◆ EXERCISE INPUTS:
--------------------------------

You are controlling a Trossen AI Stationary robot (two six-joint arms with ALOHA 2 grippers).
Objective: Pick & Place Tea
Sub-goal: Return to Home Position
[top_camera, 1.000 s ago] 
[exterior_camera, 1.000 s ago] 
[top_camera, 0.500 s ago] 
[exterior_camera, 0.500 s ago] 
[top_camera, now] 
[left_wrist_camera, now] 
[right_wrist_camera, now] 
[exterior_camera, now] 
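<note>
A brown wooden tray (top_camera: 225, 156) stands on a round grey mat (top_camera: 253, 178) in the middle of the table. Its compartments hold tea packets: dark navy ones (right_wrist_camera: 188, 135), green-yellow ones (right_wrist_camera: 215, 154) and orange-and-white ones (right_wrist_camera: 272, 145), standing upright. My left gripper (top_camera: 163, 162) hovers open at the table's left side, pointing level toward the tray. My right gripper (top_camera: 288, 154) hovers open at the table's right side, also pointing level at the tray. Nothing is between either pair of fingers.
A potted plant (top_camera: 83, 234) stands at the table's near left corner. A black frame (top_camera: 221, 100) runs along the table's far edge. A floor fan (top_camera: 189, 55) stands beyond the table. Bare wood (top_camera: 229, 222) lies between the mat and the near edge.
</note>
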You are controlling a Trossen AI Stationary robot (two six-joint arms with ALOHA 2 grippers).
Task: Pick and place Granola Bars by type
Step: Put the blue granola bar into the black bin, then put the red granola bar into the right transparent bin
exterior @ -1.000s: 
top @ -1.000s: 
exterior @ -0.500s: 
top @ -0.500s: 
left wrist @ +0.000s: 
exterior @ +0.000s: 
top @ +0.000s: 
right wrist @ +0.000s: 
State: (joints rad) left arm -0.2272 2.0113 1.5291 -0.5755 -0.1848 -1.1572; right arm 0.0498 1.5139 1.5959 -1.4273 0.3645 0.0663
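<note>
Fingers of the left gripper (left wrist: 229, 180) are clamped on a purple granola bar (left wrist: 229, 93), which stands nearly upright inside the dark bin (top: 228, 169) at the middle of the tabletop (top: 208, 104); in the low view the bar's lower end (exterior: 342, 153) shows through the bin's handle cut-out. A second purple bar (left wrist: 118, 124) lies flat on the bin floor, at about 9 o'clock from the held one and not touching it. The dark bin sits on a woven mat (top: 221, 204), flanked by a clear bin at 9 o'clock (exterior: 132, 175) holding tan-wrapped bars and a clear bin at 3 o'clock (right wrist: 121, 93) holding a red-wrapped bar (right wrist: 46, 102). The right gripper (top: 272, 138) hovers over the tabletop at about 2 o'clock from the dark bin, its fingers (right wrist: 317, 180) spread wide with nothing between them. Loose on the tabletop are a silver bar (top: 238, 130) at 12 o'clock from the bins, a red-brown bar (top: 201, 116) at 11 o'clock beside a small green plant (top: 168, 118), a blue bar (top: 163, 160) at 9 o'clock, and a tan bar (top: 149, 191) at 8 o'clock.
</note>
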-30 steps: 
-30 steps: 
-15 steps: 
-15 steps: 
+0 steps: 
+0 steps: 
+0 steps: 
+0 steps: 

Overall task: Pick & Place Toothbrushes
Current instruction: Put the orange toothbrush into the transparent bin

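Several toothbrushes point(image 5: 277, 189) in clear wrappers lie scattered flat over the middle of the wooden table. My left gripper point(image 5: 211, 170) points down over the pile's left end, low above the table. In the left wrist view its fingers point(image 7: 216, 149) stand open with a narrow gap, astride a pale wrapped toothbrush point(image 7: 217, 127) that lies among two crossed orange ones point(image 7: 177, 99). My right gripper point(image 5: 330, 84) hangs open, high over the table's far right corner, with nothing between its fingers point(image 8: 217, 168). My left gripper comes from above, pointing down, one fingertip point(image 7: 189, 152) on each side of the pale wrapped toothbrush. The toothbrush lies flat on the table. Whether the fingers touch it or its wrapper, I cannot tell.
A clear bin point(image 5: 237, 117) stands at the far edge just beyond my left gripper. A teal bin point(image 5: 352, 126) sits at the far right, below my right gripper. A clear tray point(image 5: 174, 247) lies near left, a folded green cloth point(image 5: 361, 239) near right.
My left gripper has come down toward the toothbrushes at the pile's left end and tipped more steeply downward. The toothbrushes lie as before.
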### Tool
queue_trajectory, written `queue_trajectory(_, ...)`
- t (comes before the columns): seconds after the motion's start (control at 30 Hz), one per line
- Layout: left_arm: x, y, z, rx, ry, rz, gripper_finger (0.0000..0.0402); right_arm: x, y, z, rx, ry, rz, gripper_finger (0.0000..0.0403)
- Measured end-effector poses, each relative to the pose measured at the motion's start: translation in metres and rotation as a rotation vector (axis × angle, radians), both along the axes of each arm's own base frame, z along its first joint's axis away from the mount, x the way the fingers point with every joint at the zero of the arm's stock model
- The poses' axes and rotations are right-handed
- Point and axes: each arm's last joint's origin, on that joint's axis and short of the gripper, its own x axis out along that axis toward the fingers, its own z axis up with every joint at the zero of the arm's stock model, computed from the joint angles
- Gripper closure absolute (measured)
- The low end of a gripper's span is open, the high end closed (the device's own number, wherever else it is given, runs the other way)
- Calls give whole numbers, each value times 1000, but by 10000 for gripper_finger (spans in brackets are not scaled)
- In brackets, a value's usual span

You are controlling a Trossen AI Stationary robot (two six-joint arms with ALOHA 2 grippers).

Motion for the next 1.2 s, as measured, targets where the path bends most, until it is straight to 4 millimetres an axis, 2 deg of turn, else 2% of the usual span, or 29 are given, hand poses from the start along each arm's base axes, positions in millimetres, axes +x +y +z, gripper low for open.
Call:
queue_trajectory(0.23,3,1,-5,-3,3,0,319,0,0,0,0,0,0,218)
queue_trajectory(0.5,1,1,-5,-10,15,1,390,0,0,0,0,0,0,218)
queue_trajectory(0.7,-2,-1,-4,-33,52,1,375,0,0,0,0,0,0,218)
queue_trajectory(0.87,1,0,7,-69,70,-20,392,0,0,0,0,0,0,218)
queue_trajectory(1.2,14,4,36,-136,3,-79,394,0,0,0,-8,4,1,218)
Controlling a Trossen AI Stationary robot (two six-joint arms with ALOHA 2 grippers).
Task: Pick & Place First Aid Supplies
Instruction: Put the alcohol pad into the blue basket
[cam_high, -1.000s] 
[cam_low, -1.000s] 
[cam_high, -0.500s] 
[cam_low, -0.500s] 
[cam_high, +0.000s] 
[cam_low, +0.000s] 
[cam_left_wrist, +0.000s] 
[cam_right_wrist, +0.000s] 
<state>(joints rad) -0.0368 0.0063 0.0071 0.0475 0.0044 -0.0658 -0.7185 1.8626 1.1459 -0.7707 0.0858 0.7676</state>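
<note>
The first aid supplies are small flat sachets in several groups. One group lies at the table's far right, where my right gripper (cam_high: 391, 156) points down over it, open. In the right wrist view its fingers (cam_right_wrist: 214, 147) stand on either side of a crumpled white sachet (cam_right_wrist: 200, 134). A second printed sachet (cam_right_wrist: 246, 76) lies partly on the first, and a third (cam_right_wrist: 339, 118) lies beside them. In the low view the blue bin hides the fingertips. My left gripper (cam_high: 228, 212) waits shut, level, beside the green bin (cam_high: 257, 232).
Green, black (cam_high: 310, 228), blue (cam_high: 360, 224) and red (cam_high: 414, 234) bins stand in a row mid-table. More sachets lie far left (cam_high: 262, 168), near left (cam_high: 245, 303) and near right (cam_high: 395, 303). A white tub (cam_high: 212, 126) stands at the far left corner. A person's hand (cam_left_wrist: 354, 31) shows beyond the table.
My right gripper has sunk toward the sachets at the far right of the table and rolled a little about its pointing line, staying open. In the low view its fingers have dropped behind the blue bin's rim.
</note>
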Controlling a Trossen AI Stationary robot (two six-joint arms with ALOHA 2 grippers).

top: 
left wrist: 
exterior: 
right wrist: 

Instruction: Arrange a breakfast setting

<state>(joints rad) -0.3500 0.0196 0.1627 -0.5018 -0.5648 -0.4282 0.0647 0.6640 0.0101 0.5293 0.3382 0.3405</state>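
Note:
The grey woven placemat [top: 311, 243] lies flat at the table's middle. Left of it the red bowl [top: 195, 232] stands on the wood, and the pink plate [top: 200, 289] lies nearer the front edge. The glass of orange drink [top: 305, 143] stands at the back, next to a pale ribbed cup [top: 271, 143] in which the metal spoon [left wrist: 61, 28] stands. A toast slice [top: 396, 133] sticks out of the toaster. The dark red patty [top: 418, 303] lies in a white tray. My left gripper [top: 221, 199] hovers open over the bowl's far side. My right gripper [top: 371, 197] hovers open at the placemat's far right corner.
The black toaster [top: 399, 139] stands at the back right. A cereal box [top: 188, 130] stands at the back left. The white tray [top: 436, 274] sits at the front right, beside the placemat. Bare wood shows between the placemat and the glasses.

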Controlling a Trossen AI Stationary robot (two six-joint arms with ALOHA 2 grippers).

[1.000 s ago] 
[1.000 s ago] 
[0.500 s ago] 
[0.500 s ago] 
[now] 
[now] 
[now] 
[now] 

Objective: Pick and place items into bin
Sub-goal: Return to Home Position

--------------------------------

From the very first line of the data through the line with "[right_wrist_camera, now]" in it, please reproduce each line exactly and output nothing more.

You are controlling a Trossen AI Stationary robot (two six-joint arms with ALOHA 2 grippers).
Objective: Pick & Place Tea
Sub-goal: Return to Home Position
[top_camera, 1.000 s ago] 
[exterior_camera, 1.000 s ago] 
[top_camera, 0.500 s ago] 
[exterior_camera, 0.500 s ago] 
[top_camera, now] 
[left_wrist_camera, now] 
[right_wrist_camera, now] 

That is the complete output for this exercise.